_Problem details_. Write the records out again exactly as they read, dropping any picture they hold.

-- The data follows --

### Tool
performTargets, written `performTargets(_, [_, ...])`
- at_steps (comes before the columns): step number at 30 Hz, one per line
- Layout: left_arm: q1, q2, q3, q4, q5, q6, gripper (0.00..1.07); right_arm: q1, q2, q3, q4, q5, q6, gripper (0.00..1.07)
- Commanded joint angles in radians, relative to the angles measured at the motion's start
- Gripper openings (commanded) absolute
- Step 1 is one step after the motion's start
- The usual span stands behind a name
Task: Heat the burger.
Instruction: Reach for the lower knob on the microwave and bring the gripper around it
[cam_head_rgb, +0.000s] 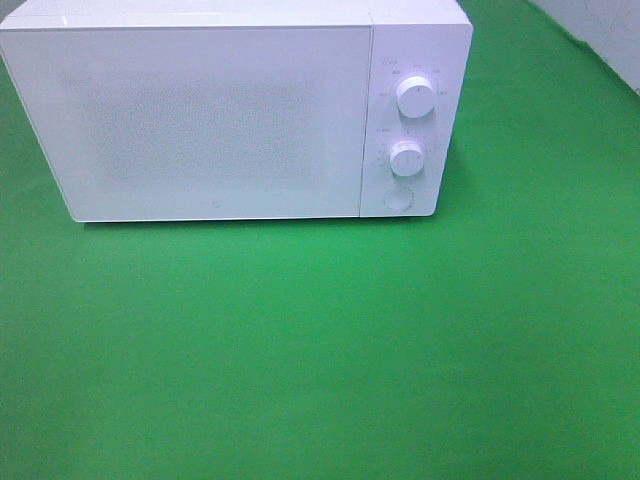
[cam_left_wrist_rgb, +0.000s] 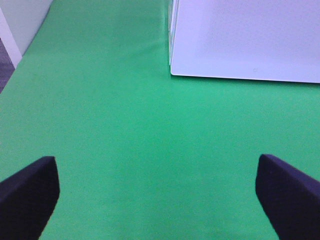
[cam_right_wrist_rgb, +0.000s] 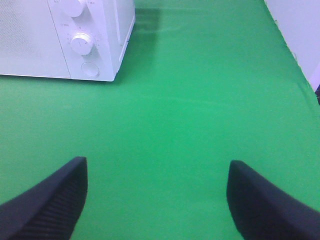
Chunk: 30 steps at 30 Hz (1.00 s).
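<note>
The left jaws are held spread wide, with nothing between the dark pads (cam_left_wrist_rgb: 29, 197), and the right jaws are likewise spread and empty. Both are poised low over the green-covered desk (cam_head_rgb: 320, 350), well apart from the boxy white microwave oven (cam_head_rgb: 215, 120), presumably parked clear of its door. That door is shut, so its contents cannot be told. The burger is seen in no view; it may be inside.
</note>
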Motion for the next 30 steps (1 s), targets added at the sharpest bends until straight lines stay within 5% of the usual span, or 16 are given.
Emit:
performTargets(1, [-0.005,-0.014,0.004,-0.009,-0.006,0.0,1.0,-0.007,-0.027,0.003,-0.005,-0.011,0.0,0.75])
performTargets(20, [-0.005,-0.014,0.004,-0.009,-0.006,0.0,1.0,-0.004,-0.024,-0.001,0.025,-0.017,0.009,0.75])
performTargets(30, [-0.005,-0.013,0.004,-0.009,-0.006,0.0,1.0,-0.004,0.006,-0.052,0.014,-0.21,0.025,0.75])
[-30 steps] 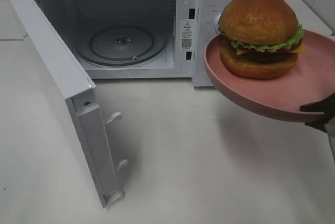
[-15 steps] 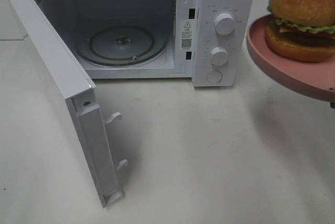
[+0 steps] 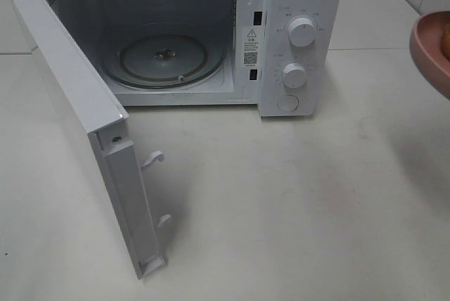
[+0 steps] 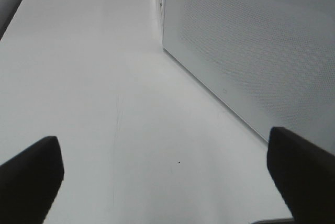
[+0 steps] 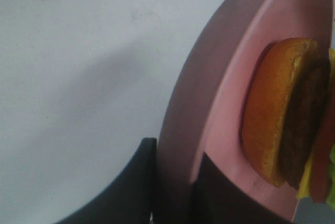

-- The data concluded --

_Solution to this exercise_.
### Tool
performTargets, written `performTargets(_, [_, ...])`
- at_steps (comes before the columns): step number at 30 Hz, one per line
- Layout: left_arm: q1, q2, q3, q4, q5, q6, gripper (0.00..1.07); right_arm: q1, q2, q3, q4, q5, q6, gripper (0.00..1.07)
- Commanded joint angles in radians, relative to the angles measured at the motion's start
- Gripper openings (commanded) absolute
- Step 1 is one step after the motion's start
- The usual span stands behind a name
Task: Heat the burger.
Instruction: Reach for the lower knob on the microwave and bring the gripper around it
[cam_head_rgb, +0.000s] 
[cam_left_wrist_rgb, +0.000s] 
[cam_right_wrist_rgb, +0.000s] 
Chunk: 30 steps at 30 Hz (1.00 s).
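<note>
The left jaws are held spread wide, with nothing between the dark pads (cam_left_wrist_rgb: 29, 197), and the right jaws are likewise spread and empty. Both are poised low over the green-covered desk (cam_head_rgb: 320, 350), well apart from the boxy white microwave oven (cam_head_rgb: 215, 120), presumably parked clear of its door. That door is shut, so its contents cannot be told. The burger is seen in no view; it may be inside.
</note>
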Motion for the next 30 steps (1 s), targets added at the sharpest bends until straight lines stay within 5% of the usual span, or 16 are given.
Emit:
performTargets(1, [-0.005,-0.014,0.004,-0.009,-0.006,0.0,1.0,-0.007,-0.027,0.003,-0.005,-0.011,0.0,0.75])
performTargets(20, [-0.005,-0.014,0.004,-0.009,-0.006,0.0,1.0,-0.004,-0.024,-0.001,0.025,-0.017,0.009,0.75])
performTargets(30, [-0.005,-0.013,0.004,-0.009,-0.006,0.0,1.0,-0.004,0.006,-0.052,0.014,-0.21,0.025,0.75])
[-30 steps] 
[-15 steps] 
[+0 steps] 
[+0 steps] 
[+0 steps] 

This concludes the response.